"Trus. Udah nih kaga nyala?"
"Pake air minum, Bang,"
"Fakkk + (emoticon lol)."
Hari itu I Wayan Warke, Kepala Desa Taro sekaligus pemilik Nang Taro Homestay, menjelaskan kepada kami bahwa saklar otomatis (on-off) mesin airnya rusak. Dia berjanji akan menggantinya pada hari itu juga.
Para peserta lain famtrip menginap di beberapa homestay yang berbeda. Cerita kehabisan air atau air mati tidak kami dapatkan dari para peserta lain tersebut.
Desa Taro memiliki lebih dari 20 kamar homestay yang tersebar di beberapa titik. Kini, penduduk desa sedang membangun puluhan kamar lainnya, menargetkan mereka akan memiliki total 50 kamar homestay pada akhir tahun 2024 ini. Harga sewa kamar homestay di Desa Taro berkisar Rp250.000 hingga Rp350.000 per kamar per malam, bisa diisi dua orang, dan sudah termasuk jatah sarapan (breakfast).
Kamis pagi hari. Destinasi pertama saya, Aga, dan Ramon, tetapi kesekian bagi para peserta lain dalam rombongan famtrip ini adalah Sungai Yeh Pikat. Yeh Pikat berasal dari kata “Yeh” yang artinya air, dan “Pikat” yang artinya menarik. Sungai Yeh Pikat merupakan pertemuan antara dua aliran sungai yang biasa disebut campuhan.
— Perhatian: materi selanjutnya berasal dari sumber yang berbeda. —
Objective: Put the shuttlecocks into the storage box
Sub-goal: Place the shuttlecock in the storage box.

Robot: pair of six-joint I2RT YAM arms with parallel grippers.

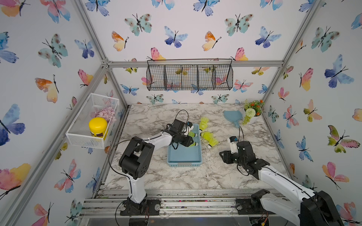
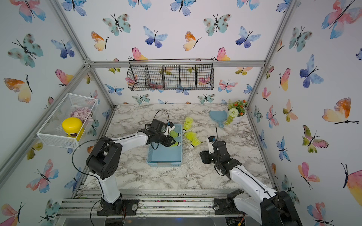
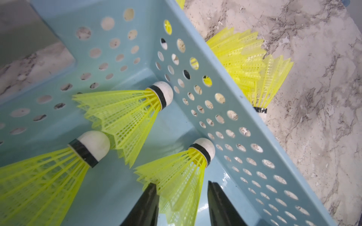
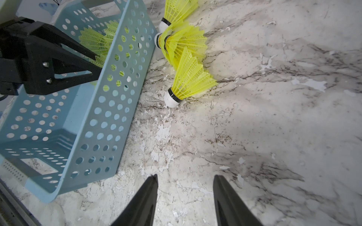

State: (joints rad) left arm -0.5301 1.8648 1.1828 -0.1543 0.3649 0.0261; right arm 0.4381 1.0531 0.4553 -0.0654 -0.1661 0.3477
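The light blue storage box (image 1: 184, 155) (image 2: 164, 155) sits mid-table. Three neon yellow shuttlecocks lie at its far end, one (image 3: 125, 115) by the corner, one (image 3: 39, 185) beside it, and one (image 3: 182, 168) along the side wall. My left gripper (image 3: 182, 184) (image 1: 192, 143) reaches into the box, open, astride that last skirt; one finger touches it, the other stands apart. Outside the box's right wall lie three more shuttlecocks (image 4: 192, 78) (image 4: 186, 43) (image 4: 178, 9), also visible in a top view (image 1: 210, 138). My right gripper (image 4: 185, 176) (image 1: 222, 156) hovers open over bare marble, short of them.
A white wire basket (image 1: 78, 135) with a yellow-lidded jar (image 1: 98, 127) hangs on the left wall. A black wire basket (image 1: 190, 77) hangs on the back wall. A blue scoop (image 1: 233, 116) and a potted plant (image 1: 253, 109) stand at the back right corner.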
Yeh Pikat tersebut adalah mata air di desa Taro yang memberi banyak manfaat bagi masyarakat Desa Taro. Baik untuk kegiatan keagamaan maupun kegiatan keperluan sehari-hari lainnya. Sumber mata air Yeh Pikat sering digunakan sebagai tempat upacara pembersihan pikiran dan jiwa secara spiritual oleh masyarakat Bali yang disebut melukat, yakni dengan menggunakan air sebagai sarana upacara tersebut.
Pagi itu kami melakukan trekking menyusuri Sungai Yeh Pikat yang berujung ke Air Terjun Yeh Pikat. Ini adalah air terjun kecil. Tidak sebesar Air Terjun Trummelbach di Lauterbrunnen yang pernah saya lihat. Meski kecil, Air Terjun Yeh Pikat sangat berfaedah karena menjelma menjadi salah satu sumber kehidupan bagi warga Desa Taro.
Meski tidak terlalu berat, rute menuju Air Terjun Yeh Pikat cukup menantang. Kami harus menuruni tebing dengan tangga-tangga batu yang curam. Lalu meniti jalan di atas jalinan batang-batang bambu di tepi sungai. Bambu-bambu itu berderak setiap kali diinjak.